I am trying to combine the MNIST tutorial with the directions in #2037 to train a model on the MPS pytorch backend. I have gotten the MPSTest in that PR to pass on my M2 machine: it successfully creates an NDArray on the MPS device.

Expected Behavior

I expected the MNIST dataset to prepare successfully on the MPS device, so that I could create a model from it. (Please let me know if this is unreasonable, or if I have to prepare the dataset on the CPU and then use some other API to load it onto MPS.)

Error Message

#
# A fatal error has been detected by the Java Runtime Environment:
#
#  SIGSEGV (0xb) at pc=0x0000000197d43f00, pid=94738, tid=8707
#
# JRE version: OpenJDK Runtime Environment Zulu17.32+13-CA (17.0.2+8) (build 17.0.2+8-LTS)
# Java VM: OpenJDK 64-Bit Server VM Zulu17.32+13-CA (17.0.2+8-LTS, mixed mode, sharing, tiered, compressed oops, compressed class ptrs, g1 gc, bsd-aarch64)
# Problematic frame:
# C  [libobjc.A.dylib+0x7f00]  objc_retain+0x10
#
# No core dump will be written.

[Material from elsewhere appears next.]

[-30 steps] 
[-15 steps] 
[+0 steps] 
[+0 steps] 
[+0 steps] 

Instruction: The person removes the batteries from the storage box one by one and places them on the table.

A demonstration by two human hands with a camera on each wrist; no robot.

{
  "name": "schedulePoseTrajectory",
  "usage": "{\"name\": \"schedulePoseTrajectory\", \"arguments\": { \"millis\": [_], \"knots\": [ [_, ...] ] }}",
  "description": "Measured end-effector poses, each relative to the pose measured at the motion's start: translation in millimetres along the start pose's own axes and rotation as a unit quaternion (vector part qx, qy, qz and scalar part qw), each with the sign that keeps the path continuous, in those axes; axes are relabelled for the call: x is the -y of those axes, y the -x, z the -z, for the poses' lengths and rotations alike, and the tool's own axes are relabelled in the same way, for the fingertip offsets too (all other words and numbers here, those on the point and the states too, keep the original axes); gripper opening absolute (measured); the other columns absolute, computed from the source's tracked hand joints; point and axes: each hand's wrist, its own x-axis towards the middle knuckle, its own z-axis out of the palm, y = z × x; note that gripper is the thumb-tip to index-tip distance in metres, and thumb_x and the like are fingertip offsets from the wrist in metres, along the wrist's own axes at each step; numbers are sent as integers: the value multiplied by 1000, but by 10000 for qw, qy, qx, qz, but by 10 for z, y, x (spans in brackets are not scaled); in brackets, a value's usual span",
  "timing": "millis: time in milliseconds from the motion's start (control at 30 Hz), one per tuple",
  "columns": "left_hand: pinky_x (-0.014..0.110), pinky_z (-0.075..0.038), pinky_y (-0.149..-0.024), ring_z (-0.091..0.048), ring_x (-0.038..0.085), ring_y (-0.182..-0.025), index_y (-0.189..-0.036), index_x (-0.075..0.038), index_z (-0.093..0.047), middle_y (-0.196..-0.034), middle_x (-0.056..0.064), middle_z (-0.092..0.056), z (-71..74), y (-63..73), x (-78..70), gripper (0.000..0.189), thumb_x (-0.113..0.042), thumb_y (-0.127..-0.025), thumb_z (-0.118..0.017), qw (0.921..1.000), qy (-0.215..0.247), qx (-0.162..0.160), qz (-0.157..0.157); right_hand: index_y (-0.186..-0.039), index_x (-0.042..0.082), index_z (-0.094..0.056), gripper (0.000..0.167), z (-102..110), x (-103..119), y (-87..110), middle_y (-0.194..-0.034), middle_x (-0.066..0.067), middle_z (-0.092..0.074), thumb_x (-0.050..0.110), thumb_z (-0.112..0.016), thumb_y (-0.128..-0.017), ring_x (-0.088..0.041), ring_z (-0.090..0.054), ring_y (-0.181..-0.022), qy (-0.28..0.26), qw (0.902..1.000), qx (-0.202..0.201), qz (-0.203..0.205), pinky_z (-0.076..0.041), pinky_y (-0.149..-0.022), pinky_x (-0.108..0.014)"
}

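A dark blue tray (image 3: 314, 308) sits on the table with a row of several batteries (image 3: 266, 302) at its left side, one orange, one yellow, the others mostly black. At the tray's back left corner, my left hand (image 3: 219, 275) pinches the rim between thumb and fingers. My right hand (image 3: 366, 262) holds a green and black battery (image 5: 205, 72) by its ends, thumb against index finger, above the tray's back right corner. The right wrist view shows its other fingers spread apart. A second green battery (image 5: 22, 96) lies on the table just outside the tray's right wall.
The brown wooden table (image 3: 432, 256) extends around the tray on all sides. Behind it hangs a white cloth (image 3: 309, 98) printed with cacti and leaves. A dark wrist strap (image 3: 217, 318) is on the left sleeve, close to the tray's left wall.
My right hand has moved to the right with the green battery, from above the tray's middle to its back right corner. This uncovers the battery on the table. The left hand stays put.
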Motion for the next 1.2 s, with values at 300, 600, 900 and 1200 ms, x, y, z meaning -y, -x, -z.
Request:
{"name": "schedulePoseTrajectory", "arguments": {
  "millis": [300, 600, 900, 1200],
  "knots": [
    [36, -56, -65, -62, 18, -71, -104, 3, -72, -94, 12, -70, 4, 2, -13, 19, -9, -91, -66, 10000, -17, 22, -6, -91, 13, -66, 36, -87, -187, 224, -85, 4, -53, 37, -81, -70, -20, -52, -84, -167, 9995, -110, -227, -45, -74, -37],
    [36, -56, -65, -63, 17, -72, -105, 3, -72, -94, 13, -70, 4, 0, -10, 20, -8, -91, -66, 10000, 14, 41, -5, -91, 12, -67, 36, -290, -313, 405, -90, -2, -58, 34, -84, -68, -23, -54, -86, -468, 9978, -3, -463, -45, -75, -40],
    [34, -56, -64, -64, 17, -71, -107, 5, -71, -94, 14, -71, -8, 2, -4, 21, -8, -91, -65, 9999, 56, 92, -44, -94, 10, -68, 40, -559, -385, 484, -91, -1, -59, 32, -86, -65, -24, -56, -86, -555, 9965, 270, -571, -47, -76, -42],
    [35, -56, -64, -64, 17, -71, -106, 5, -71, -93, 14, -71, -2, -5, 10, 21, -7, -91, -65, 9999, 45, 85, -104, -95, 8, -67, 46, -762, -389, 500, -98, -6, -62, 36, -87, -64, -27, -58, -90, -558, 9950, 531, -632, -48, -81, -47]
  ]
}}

Core dumps have been disabled. To enable core dumping, try "ulimit -c unlimited" before starting Java again
#
# If you would like to submit a bug report, please visit:
#   http://www.azul.com/support/
# The crash happened outside the Java Virtual Machine in native code.
# See problematic frame for where to report the bug.
#

---------------  S U M M A R Y ------------

Command Line: ml.djl.DjlSampleKt

Host: "Mac14,5" arm64 1 MHz, 12 cores, 64G, Darwin 22.4.0, macOS 13.3 (22E252)
Time: Wed Apr  5 07:23:05 2023 PDT elapsed time: 0.326062 seconds (0d 0h 0m 0s)

---------------  T H R E A D  ---------------

Current thread (0x000000014500dc00):  JavaThread "main" [_thread_in_native, id=8707, stack(0x000000016b62c000,0x000000016b82f000)]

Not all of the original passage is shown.